● **Work to complete**:
A word-for-word copy of the listing is required, and it must contain no pictures.

● **Raw data**:
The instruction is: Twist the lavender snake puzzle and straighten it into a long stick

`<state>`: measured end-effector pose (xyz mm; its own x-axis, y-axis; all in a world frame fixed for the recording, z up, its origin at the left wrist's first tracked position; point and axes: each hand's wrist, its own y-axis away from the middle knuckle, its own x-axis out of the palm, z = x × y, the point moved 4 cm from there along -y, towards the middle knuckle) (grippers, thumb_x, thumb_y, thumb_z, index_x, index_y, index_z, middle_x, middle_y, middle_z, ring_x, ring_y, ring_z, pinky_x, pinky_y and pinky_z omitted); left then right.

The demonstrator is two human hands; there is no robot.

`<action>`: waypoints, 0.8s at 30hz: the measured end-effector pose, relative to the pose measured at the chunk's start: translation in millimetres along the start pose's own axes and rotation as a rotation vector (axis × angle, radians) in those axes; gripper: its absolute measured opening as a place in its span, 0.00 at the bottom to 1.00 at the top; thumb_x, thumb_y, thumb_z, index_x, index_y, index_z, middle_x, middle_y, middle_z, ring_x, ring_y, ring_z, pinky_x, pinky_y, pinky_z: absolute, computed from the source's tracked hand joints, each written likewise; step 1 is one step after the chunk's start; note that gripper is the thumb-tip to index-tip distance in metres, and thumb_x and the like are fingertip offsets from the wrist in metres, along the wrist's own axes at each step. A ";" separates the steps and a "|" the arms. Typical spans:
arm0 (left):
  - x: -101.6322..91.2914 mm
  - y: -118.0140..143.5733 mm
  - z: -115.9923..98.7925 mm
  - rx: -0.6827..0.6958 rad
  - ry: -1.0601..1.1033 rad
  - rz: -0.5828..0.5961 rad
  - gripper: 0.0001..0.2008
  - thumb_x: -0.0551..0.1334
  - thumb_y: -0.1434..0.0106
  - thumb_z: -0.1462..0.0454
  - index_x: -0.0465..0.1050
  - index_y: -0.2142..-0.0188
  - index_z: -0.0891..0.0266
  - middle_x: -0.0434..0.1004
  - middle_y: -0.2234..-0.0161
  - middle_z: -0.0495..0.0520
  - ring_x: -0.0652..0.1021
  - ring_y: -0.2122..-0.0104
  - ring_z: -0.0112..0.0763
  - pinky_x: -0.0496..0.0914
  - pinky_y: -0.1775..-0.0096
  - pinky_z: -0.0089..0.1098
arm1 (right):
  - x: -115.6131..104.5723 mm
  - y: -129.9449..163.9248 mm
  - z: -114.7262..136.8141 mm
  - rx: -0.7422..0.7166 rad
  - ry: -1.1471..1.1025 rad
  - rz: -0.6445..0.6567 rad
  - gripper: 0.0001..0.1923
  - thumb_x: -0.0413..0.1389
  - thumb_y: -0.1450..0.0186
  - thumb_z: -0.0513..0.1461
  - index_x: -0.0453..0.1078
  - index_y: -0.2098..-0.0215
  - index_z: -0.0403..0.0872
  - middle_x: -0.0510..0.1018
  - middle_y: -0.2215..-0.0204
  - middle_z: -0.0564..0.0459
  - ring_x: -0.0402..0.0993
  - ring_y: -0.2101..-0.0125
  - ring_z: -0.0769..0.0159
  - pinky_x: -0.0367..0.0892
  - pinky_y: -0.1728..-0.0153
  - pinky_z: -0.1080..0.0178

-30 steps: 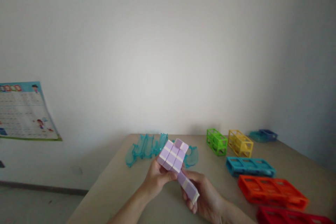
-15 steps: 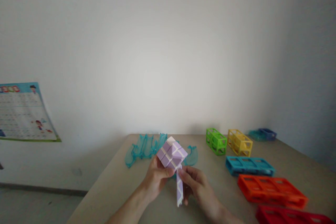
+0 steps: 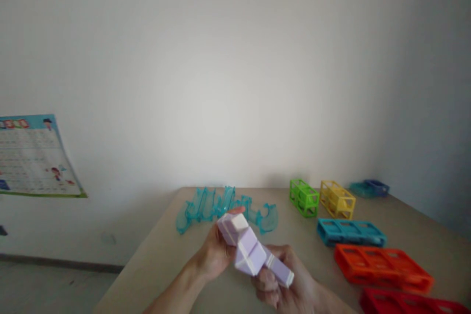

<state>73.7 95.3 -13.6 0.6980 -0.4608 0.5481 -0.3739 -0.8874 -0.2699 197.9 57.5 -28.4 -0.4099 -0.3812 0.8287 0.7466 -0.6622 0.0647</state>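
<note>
Nearest the camera, the right hand (image 3: pixel 285 284) curls its fingers under the low end of a purple block toy (image 3: pixel 250 248). The toy is a chain of little purple blocks with white edges, and it is bent in the middle. It sits up in the air above the near edge of the table (image 3: pixel 176 255), not resting on it. The left hand (image 3: pixel 215 252) wraps around the top end of the toy, with a fingertip poking up over the highest block. Both hands are closed on the toy, one at each end, and neither hand is open.

What could go wrong? The toy looks loose at its bends. If one hand lets go, that end could swing down and hit the table. If the hands twist too hard the wrong way, a joint might pop apart. The fingers only hold the ends, so the middle could flop.

A bit farther back lie the clear teal curved pieces (image 3: pixel 224 206), well apart from the hands. To the right sit a red frame (image 3: pixel 408 302), an orange frame (image 3: pixel 382 267) and a blue frame (image 3: pixel 349 233). Behind those stand a green cage (image 3: pixel 303 197) and a yellow cage (image 3: pixel 336 199). Far left, a poster (image 3: pixel 35 157) hangs on the wall
</note>
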 end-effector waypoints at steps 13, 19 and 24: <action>-5.5 -11.6 13.8 -0.188 -0.045 -0.066 0.09 0.64 0.43 0.62 0.76 0.70 0.68 0.77 0.75 0.56 0.75 0.75 0.31 0.68 0.71 0.30 | 2.3 1.1 9.0 -0.402 0.327 -0.110 0.14 0.55 0.39 0.46 0.70 0.68 0.41 0.69 0.81 0.54 0.61 0.82 0.71 0.55 0.79 0.67; -12.2 -11.2 4.1 -0.184 0.150 -0.127 0.13 0.62 0.48 0.60 0.78 0.66 0.68 0.80 0.68 0.62 0.77 0.69 0.41 0.69 0.69 0.35 | -1.1 1.3 9.5 -0.471 0.424 -0.245 0.21 0.58 0.41 0.53 0.69 0.69 0.43 0.70 0.78 0.54 0.64 0.78 0.69 0.58 0.77 0.67; -4.4 -6.7 -7.2 -0.193 0.221 -0.010 0.24 0.60 0.45 0.50 0.74 0.57 0.68 0.79 0.65 0.63 0.77 0.68 0.43 0.70 0.70 0.36 | -4.5 0.4 14.3 -0.527 0.446 -0.328 0.19 0.61 0.43 0.52 0.69 0.69 0.44 0.71 0.77 0.54 0.67 0.76 0.67 0.63 0.75 0.65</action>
<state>68.7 103.3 -8.5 0.5599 -0.4188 0.7150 -0.4919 -0.8623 -0.1199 207.5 68.1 -24.2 -0.8242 -0.2620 0.5021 0.2472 -0.9641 -0.0974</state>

● **Response below**:
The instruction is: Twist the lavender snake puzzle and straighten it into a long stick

`<state>`: measured end-effector pose (xyz mm; its own x-axis, y-axis; all in a world frame fixed for the recording, z up, its origin at the left wrist's first tracked position; point and axes: each hand's wrist, its own y-axis away from the middle knuckle, its own x-axis out of the palm, z = x × y, the point moved 4 cm from there along -y, towards the middle knuckle) (grippers, thumb_x, thumb_y, thumb_z, index_x, index_y, index_z, middle_x, middle_y, middle_z, ring_x, ring_y, ring_z, pinky_x, pinky_y and pinky_z omitted); left then right.

The demonstrator is two human hands; there is no robot.

`<action>`: waypoints, 0.8s at 30hz: the measured end-effector pose, relative to the pose measured at the chunk's start: translation in millimetres along the start pose's own axes and rotation as a rotation vector (axis × angle, radians) in those axes; gripper: its absolute measured opening as a place in its span, 0.00 at the bottom to 1.00 at the top; thumb_x, thumb_y, thumb_z, index_x, index_y, index_z, middle_x, middle_y, middle_z, ring_x, ring_y, ring_z, pinky_x, pinky_y, pinky_z: absolute, computed from the source's tracked hand joints, each written likewise; step 1 is one step after the chunk's start; note that gripper is the thumb-tip to index-tip distance in metres, and thumb_x and the like are fingertip offsets from the wrist in metres, along the wrist's own axes at each step. A ";" separates the steps and a "|" the arms. Typical spans:
arm0 (left):
  - x: -101.6322..91.2914 mm
  - y: -118.0140..143.5733 mm
  - z: -115.9923..98.7925 mm
  - rx: -0.6827..0.6958 rad
  - ry: -1.0601..1.1033 rad
  - rz: -0.5828..0.5961 rad
  - gripper: 0.0001..0.2008
  - thumb_x: -0.0551..0.1334
  - thumb_y: -0.1434..0.0106
  - thumb_z: -0.1462..0.0454
  - index_x: -0.0465..0.1050
  - index_y: -0.2142..-0.0188
  - index_z: -0.0891..0.0266
  - middle_x: -0.0434..0.1004
  - middle_y: -0.2234..-0.0161
  - middle_z: -0.0495..0.0520
  - ring_x: -0.0652..0.1021
  - ring_y: -0.2122..-0.0104
  - ring_z: -0.0112..0.0763
  - pinky_x: -0.0496..0.0914
  - pinky_y: -0.1775..-0.0096
  - pinky_z: -0.0089..0.1098
arm1 (right):
  - x: -115.6131..104.5723 mm
  - y: -129.9449..163.9248 mm
  - z: -114.7262..136.8141 mm
  - rx: -0.7422..0.7166 rad
  - ry: -1.1471..1.1025 rad
  - rz: -0.6445..0.6567 rad
  - gripper: 0.0001..0.1923
  - thumb_x: -0.0413..0.1389
  - thumb_y: -0.1450..0.0186
  - thumb_z: -0.0513..0.1461
  - index_x: -0.0453..0.1078
  - index_y: -0.2098..-0.0215
  - index_z: -0.0403..0.0872
  - middle_x: -0.0510..0.1018
  - middle_y: -0.2215..-0.0204
  - middle_z: -0.0564..0.0459
  - ring_x: -0.0402..0.0993
  - ring_y: -0.2101..-0.0125
  - ring_z: -0.0769..0.0159
  - pinky_x: -0.0367..0.0892
  - pinky_y: -0.1728..-0.0153
  - pinky_z: -0.1080..0.0178

-30 steps: 
-15 steps: 
+0 steps: 

<state>73.7 95.3 -13.6 0.6980 -0.4608 0.5481 -0.3739 -0.8874 -0.2699 197.9 57.5 -28.4 -0.4099 -0.3812 0.8287 0.7466 -0.6622 0.0647</state>
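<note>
Nearest the camera, the right hand (image 3: pixel 285 284) curls its fingers under the low end of a purple block toy (image 3: pixel 250 248). The toy is a chain of little purple blocks with white edges, and it is bent in the middle. It sits up in the air above the near edge of the table (image 3: pixel 176 255), not resting on it. The left hand (image 3: pixel 215 252) wraps around the top end of the toy, with a fingertip poking up over the highest block. Both hands are closed on the toy, one at each end, and neither hand is open.

What could go wrong? The toy looks loose at its bends. If one hand lets go, that end could swing down and hit the table. If the hands twist too hard the wrong way, a joint might pop apart. The fingers only hold the ends, so the middle could flop.

A bit farther back lie the clear teal curved pieces (image 3: pixel 224 206), well apart from the hands. To the right sit a red frame (image 3: pixel 408 302), an orange frame (image 3: pixel 382 267) and a blue frame (image 3: pixel 349 233). Behind those stand a green cage (image 3: pixel 303 197) and a yellow cage (image 3: pixel 336 199). Far left, a poster (image 3: pixel 35 157) hangs on the wall
</note>
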 end-effector waypoints at steps 13, 19 and 24: <action>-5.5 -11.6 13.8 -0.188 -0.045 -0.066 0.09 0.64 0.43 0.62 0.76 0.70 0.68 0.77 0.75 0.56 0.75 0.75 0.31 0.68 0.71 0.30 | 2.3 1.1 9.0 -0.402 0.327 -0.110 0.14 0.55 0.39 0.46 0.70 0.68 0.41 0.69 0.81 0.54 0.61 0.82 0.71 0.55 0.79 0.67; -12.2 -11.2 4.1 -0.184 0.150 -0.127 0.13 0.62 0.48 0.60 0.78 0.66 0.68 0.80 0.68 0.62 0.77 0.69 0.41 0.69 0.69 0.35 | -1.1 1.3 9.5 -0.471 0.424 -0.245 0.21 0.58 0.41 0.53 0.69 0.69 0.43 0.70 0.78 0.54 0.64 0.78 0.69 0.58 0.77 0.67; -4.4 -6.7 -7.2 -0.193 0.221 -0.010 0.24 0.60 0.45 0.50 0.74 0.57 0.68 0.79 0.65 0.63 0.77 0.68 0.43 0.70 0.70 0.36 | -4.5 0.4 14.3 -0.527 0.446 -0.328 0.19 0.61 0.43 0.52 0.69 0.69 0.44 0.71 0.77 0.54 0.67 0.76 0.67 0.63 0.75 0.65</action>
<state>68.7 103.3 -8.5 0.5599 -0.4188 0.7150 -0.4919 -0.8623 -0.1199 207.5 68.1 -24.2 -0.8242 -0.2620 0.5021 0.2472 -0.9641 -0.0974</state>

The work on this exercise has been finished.